Mr ELFERINK: You are the one getting all the legal advice from people. The legal advice you are getting is, by the way, often wrong.
Madam Acting Deputy Speaker, as far as we, on this side of the House, are concerned, this is dealing with a remote issue. We are more than happy to make these adjustments so we can make the mandatory sentencing of offenders who commit serious assaults a matter of course in the Northern Territory.
Before I sit down, if the opposition objected to this legislation why did they not vote against it? Because you did not want to be seen as weak in the public domain.
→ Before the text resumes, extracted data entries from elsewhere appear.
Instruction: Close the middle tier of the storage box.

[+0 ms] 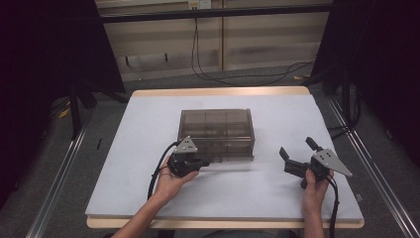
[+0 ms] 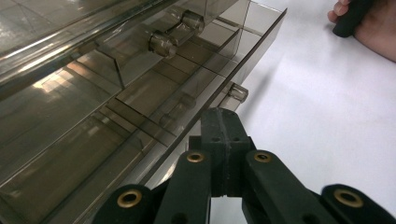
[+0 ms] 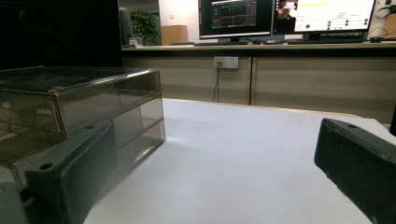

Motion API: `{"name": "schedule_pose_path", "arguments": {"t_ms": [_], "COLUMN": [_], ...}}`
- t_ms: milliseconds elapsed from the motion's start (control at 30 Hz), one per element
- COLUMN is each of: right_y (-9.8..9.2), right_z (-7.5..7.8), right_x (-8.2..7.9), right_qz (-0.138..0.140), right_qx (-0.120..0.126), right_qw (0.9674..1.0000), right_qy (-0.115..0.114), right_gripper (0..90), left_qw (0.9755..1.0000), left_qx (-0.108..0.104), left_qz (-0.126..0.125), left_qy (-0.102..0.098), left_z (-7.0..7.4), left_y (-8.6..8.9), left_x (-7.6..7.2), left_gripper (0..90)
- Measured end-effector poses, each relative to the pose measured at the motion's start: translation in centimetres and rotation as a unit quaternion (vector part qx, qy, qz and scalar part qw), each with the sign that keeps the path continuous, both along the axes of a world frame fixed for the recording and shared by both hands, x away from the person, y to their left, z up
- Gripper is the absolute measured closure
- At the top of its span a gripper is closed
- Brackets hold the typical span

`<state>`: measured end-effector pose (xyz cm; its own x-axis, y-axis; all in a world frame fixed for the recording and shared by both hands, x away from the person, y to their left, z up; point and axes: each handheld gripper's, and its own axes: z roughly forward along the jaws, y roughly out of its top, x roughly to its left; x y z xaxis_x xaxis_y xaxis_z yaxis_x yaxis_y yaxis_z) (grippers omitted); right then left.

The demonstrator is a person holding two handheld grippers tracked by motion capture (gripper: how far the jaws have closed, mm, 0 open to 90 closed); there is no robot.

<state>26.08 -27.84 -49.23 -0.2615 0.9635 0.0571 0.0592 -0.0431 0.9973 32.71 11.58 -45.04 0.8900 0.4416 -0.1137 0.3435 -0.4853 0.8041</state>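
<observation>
A smoky see-through drawer box [image 1: 216,130] stands at the middle of the table. In the left gripper view a low drawer [image 2: 140,100] with empty compartments is slid out, a round clear knob [image 2: 238,91] on its front. My left gripper [image 1: 204,162] lies against the box's front, jaws shut together [image 2: 220,115] just beside the drawer's front edge, nothing seen between them. My right gripper [image 1: 296,148] rests to the right of the box, apart from it. Its jaws [image 3: 217,140] stand wide open and empty, the box [image 3: 79,107] at their left.
The white table top [image 1: 277,114] runs free to the right of and behind the box. Beyond the table's far edge are a wall with a socket [image 3: 226,62] and monitors [image 3: 236,17]. Cables trail from both grippers toward the front edge.
</observation>
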Motion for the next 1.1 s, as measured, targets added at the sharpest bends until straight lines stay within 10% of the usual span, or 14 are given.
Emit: {"name": "schedule_pose_path", "arguments": {"t_ms": [1100], "right_y": [-0.01], "right_z": [0.0], "right_x": [0.01], "right_qz": [0.0], "right_qx": [-0.002], "right_qw": [1.0], "right_qy": [0.0], "right_gripper": [0.0], "left_qw": [1.0], "left_qx": [-0.002], "left_qz": [0.008], "left_qy": [-0.002], "left_z": [-0.26], "left_y": [0.03], "left_x": [0.88], "left_gripper": [90.0]}}
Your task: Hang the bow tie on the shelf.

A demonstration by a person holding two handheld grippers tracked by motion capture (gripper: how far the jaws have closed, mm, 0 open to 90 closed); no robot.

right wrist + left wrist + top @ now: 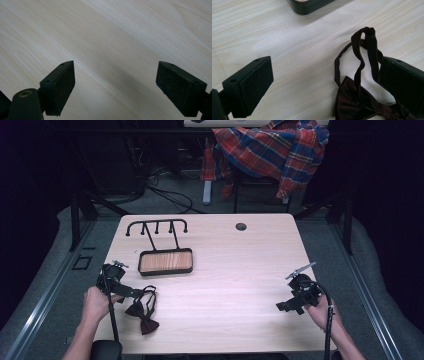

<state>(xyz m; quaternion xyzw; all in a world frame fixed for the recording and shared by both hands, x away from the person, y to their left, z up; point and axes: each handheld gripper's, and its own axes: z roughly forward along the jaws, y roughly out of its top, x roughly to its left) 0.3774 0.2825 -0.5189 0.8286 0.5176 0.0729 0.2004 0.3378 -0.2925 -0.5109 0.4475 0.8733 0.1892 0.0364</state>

As usual, the each-way bet.
Motion agreed to; bill read a second time.
Mr ELFERINK (Attorney-General and Justice) (by leave): Madam Acting Deputy Speaker, I move that the bill be now read a third time.
The Assembly divided:
Ayes 13 Noes 7
Ms Anderson Ms Fyles
Mr Chandler Mr Gunner
Mr Conlan Ms Lawrie
Mr Elferink Ms McCarthy
Ms Finocchiaro Ms Manison
Mr Giles Mr Vatskalis
Mr Kurrupuwu Ms Walker
Mrs Lambley
Ms Lee
Mr Mills
Mr Styles
Mr Tollner
Mr Westra van Holthe
Motion agreed to.
ADJOURNMENT
Mr ELFERINK (Attorney-General and Justice): Madam Speaker, I move that the Assembly do now adjourn.
Motion agreed to; the Assembly adjourned.